→ Goal of the exercise
Lines with the word "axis" are the answer; copy each of them from the data below.

→ Information shown
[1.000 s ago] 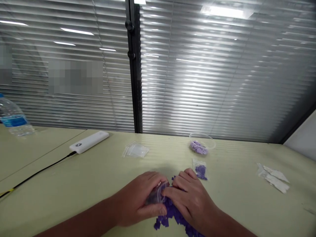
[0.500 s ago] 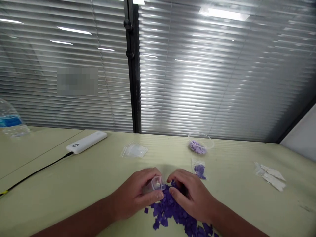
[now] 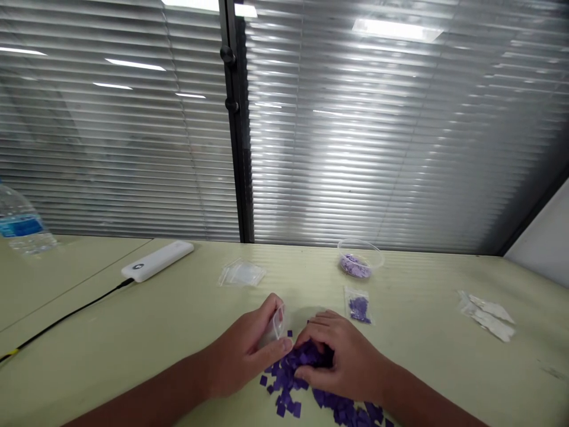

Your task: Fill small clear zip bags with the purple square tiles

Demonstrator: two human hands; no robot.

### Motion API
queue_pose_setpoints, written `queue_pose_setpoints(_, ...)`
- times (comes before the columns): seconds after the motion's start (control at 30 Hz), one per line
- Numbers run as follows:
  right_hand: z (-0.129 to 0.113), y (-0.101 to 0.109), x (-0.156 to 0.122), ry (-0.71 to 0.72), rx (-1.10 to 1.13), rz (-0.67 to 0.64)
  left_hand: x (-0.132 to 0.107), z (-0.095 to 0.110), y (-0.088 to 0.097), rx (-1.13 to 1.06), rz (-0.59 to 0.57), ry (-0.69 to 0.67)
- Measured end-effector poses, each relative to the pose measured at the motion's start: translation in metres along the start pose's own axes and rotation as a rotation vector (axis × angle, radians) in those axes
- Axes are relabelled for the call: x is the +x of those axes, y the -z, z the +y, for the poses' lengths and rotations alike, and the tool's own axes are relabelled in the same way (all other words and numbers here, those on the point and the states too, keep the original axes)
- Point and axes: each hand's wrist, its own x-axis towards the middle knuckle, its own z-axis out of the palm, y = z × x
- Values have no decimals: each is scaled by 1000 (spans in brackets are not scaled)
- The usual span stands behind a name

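Observation:
My left hand [image 3: 255,350] is closed on a small clear plastic bag [image 3: 274,329], its mouth spread and facing right. Beside it, my right hand [image 3: 340,350] curls down into a heap of small purple squares [image 3: 284,379], with a clump of them between thumb and fingers. Many squares lie loose on the table under and in front of the right hand. Just beyond that hand lies a small clear bag with purple pieces inside [image 3: 359,308]. The tips of the right fingers are partly hidden by the hand and the heap.
Flat clear bags [image 3: 242,273] lie at the back centre. A round clear tub [image 3: 362,261] with pale purple pieces stands behind. White torn scraps [image 3: 489,314] lie right. A white power bank [image 3: 157,261] with a black cable [image 3: 66,311] and a water bottle [image 3: 24,222] are left.
My right hand has moved down into the purple squares and gathered a clump. The bag in my left hand has turned more upright, its mouth tilting up.

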Motion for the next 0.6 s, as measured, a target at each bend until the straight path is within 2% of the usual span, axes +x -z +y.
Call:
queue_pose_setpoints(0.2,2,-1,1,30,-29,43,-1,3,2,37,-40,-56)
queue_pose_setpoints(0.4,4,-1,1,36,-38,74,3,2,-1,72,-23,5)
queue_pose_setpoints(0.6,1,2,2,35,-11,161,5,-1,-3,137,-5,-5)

→ Answer to the exercise
- Measured end-effector poses, each relative to the pose measured at the motion's start: translation in metres along the start pose's own axes and rotation as a rotation vector (axis × angle, radians) in those axes
- Point and axes: each hand's wrist, its own x-axis towards the middle knuckle, its own z-axis out of the palm, y = z × x

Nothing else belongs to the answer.